DATA BELOW Start Marker

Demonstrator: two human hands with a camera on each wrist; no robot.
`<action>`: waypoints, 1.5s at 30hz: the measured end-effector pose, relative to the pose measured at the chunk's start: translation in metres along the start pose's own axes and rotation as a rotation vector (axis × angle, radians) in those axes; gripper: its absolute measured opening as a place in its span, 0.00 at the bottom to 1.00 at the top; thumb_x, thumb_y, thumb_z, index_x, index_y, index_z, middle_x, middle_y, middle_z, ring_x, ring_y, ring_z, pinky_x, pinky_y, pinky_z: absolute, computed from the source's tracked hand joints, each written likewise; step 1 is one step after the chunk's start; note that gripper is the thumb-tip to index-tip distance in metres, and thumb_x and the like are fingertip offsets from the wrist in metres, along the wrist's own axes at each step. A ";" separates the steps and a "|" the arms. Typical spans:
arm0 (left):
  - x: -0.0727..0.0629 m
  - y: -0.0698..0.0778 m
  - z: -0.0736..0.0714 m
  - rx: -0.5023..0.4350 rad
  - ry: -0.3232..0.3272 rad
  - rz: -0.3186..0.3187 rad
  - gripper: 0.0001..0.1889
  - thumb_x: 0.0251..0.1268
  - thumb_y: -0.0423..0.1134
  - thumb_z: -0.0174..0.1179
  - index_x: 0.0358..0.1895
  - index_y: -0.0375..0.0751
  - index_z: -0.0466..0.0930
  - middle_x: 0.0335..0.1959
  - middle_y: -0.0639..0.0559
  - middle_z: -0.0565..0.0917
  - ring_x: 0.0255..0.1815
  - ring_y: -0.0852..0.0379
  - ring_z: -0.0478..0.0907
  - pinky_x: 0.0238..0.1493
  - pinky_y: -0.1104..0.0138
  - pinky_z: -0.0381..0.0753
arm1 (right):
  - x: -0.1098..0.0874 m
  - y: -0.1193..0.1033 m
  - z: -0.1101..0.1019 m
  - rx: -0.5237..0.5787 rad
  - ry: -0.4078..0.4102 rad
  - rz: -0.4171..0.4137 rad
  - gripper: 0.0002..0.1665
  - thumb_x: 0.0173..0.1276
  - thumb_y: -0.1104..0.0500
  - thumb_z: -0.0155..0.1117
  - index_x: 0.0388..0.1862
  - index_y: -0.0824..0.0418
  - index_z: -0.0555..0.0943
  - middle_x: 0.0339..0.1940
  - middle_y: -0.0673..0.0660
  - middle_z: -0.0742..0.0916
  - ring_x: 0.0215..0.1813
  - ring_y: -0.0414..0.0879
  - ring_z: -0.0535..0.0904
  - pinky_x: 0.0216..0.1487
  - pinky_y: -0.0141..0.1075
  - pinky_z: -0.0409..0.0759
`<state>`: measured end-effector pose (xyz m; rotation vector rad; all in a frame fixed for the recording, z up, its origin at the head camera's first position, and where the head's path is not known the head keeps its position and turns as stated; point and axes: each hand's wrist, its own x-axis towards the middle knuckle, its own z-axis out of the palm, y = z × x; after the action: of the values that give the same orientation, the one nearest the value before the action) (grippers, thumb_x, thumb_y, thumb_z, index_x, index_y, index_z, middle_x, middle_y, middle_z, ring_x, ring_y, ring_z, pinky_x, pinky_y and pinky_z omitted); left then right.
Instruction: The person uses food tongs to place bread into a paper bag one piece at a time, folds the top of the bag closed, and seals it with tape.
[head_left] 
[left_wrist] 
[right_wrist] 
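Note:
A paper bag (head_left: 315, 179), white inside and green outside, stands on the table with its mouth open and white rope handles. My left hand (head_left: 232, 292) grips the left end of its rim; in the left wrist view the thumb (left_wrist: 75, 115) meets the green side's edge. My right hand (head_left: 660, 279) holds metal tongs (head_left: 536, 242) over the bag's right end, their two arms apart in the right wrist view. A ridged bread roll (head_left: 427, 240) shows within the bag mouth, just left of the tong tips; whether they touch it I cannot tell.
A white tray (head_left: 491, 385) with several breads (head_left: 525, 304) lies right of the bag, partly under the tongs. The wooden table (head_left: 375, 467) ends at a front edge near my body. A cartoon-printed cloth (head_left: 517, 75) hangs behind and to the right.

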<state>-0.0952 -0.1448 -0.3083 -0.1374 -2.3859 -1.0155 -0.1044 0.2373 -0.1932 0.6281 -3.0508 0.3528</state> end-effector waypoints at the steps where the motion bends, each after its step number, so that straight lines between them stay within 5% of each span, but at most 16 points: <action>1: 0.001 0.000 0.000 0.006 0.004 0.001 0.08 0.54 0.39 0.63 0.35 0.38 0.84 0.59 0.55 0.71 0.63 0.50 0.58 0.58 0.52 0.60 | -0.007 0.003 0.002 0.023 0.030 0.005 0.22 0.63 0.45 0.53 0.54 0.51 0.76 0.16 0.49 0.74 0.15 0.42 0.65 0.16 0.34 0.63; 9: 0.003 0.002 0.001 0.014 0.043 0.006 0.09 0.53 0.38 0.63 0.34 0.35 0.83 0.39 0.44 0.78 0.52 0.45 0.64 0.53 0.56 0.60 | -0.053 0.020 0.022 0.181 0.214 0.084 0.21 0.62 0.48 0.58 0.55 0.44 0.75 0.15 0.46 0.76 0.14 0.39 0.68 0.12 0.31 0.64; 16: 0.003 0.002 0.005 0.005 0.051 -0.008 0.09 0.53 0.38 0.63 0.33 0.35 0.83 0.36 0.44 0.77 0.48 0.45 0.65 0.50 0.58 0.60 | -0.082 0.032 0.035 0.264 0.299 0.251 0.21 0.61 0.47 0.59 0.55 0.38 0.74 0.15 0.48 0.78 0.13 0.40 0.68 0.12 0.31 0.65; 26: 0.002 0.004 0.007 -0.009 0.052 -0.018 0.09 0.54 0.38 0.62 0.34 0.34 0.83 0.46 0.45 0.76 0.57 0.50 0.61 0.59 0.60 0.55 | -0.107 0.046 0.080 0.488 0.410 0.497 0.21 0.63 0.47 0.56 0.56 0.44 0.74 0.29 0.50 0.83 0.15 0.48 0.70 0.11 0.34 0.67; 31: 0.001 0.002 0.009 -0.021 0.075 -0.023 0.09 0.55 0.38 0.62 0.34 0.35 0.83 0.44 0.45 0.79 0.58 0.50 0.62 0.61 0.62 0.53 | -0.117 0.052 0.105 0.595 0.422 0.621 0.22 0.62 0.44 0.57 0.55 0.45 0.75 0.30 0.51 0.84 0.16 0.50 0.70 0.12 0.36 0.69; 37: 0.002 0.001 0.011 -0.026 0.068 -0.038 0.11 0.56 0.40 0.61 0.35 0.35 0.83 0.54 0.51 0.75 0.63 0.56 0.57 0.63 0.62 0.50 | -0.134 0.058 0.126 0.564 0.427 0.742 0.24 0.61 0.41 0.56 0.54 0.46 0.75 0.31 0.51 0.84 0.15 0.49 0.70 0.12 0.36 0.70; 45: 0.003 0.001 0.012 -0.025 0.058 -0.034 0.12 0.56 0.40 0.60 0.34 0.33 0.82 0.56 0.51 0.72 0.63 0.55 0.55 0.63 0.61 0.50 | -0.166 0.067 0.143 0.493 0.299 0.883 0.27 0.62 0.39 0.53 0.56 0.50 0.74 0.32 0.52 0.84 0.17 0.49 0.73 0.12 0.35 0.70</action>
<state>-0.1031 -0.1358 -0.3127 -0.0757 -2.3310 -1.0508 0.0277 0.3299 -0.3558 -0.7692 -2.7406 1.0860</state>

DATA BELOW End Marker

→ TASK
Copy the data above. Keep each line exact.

→ ANSWER TO THE EXERCISE
Demonstrator: two human hands with a camera on each wrist; no robot.
`<action>`: waypoints, 1.5s at 30hz: the measured end-effector pose, relative to the pose measured at the chunk's start: translation in metres along the start pose's own axes and rotation as a rotation vector (axis × angle, radians) in those axes; gripper: its absolute measured opening as a place in its span, 0.00 at the bottom to 1.00 at the top; thumb_x, thumb_y, thumb_z, index_x, index_y, index_z, middle_x, middle_y, middle_z, ring_x, ring_y, ring_z, pinky_x, pinky_y, pinky_z: absolute, computed from the source's tracked hand joints, each written likewise; step 1 is one step after the chunk's start; note that gripper is the thumb-tip to index-tip distance in metres, and thumb_x and the like are fingertip offsets from the wrist in metres, along the wrist's own axes at each step. A ";" separates the steps and a "|" the arms. Typical spans:
arm0 (left):
  - x: -0.0727..0.0629 m
  - y: -0.0698..0.0778 m
  - z: -0.0736..0.0714 m
  - rx: -0.5023..0.4350 rad
  - ry: -0.3232..0.3272 rad
  - rz: -0.3186..0.3187 rad
  - gripper: 0.0001..0.1889
  - thumb_x: 0.0251..0.1268
  - thumb_y: -0.0423..0.1134
  - thumb_z: -0.0174..0.1179
  - index_x: 0.0358..0.1895
  - index_y: -0.0375..0.0751
  - index_z: -0.0466..0.0930
  - middle_x: 0.0335..0.1959
  - middle_y: -0.0639..0.0559
  - middle_z: -0.0565..0.0917
  - ring_x: 0.0255..0.1815
  - ring_y: -0.0852..0.0379
  - ring_z: -0.0478..0.0907
  - pinky_x: 0.0238..0.1493
  - pinky_y: -0.1104..0.0138
  - pinky_z: -0.0381..0.0753
arm1 (right):
  - x: -0.1098..0.0874 m
  - y: -0.1193..0.1033 m
  - z: -0.1101..0.1019 m
  - rx: -0.5237..0.5787 rad
  - ry: -0.4078..0.4102 rad
  - rz: -0.4171..0.4137 rad
  - gripper: 0.0002..0.1665
  - thumb_x: 0.0173..0.1276
  - thumb_y: -0.1104..0.0500
  - thumb_z: -0.0155..0.1117
  - index_x: 0.0388..0.1862
  - index_y: -0.0824..0.0418
  - index_z: -0.0555..0.0943
  - middle_x: 0.0339..0.1940
  - middle_y: -0.0673..0.0660
  - middle_z: -0.0742..0.0916
  - ring_x: 0.0215..0.1813
  - ring_y: -0.0414..0.0879
  - ring_z: -0.0535..0.0904
  - pinky_x: 0.0216..0.1487
  - pinky_y: -0.0141..0.1075
  - pinky_z: -0.0409..0.0759
`<state>`: measured end-effector pose (xyz m; rotation vector rad; all in a frame fixed for the recording, z up, its origin at the head camera's first position, and where the head's path is not known the head keeps its position and turns as stated; point and axes: each hand's wrist, its own x-axis towards the middle knuckle, its own z-axis out of the palm, y = z × x; after the action: of the values that give the same orientation, the one nearest the value before the action) (grippers, thumb_x, thumb_y, thumb_z, index_x, index_y, index_z, middle_x, middle_y, middle_z, ring_x, ring_y, ring_z, pinky_x, pinky_y and pinky_z omitted); left then right.
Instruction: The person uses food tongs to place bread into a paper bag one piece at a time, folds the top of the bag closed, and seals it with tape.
[head_left] 
[left_wrist] 
[right_wrist] 
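Note:
A paper bag (head_left: 315, 179), white inside and green outside, stands on the table with its mouth open and white rope handles. My left hand (head_left: 232, 292) grips the left end of its rim; in the left wrist view the thumb (left_wrist: 75, 115) meets the green side's edge. My right hand (head_left: 660, 279) holds metal tongs (head_left: 536, 242) over the bag's right end, their two arms apart in the right wrist view. A ridged bread roll (head_left: 427, 240) shows within the bag mouth, just left of the tong tips; whether they touch it I cannot tell.
A white tray (head_left: 491, 385) with several breads (head_left: 525, 304) lies right of the bag, partly under the tongs. The wooden table (head_left: 375, 467) ends at a front edge near my body. A cartoon-printed cloth (head_left: 517, 75) hangs behind and to the right.
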
<state>-0.0952 -0.1448 -0.3083 -0.1374 -2.3859 -1.0155 -0.1044 0.2373 -0.1932 0.6281 -3.0508 0.3528</state> end-effector waypoints at the steps where the motion bends, each after its step number, so that straight lines between them stay within 5% of each span, but at most 16 points: <action>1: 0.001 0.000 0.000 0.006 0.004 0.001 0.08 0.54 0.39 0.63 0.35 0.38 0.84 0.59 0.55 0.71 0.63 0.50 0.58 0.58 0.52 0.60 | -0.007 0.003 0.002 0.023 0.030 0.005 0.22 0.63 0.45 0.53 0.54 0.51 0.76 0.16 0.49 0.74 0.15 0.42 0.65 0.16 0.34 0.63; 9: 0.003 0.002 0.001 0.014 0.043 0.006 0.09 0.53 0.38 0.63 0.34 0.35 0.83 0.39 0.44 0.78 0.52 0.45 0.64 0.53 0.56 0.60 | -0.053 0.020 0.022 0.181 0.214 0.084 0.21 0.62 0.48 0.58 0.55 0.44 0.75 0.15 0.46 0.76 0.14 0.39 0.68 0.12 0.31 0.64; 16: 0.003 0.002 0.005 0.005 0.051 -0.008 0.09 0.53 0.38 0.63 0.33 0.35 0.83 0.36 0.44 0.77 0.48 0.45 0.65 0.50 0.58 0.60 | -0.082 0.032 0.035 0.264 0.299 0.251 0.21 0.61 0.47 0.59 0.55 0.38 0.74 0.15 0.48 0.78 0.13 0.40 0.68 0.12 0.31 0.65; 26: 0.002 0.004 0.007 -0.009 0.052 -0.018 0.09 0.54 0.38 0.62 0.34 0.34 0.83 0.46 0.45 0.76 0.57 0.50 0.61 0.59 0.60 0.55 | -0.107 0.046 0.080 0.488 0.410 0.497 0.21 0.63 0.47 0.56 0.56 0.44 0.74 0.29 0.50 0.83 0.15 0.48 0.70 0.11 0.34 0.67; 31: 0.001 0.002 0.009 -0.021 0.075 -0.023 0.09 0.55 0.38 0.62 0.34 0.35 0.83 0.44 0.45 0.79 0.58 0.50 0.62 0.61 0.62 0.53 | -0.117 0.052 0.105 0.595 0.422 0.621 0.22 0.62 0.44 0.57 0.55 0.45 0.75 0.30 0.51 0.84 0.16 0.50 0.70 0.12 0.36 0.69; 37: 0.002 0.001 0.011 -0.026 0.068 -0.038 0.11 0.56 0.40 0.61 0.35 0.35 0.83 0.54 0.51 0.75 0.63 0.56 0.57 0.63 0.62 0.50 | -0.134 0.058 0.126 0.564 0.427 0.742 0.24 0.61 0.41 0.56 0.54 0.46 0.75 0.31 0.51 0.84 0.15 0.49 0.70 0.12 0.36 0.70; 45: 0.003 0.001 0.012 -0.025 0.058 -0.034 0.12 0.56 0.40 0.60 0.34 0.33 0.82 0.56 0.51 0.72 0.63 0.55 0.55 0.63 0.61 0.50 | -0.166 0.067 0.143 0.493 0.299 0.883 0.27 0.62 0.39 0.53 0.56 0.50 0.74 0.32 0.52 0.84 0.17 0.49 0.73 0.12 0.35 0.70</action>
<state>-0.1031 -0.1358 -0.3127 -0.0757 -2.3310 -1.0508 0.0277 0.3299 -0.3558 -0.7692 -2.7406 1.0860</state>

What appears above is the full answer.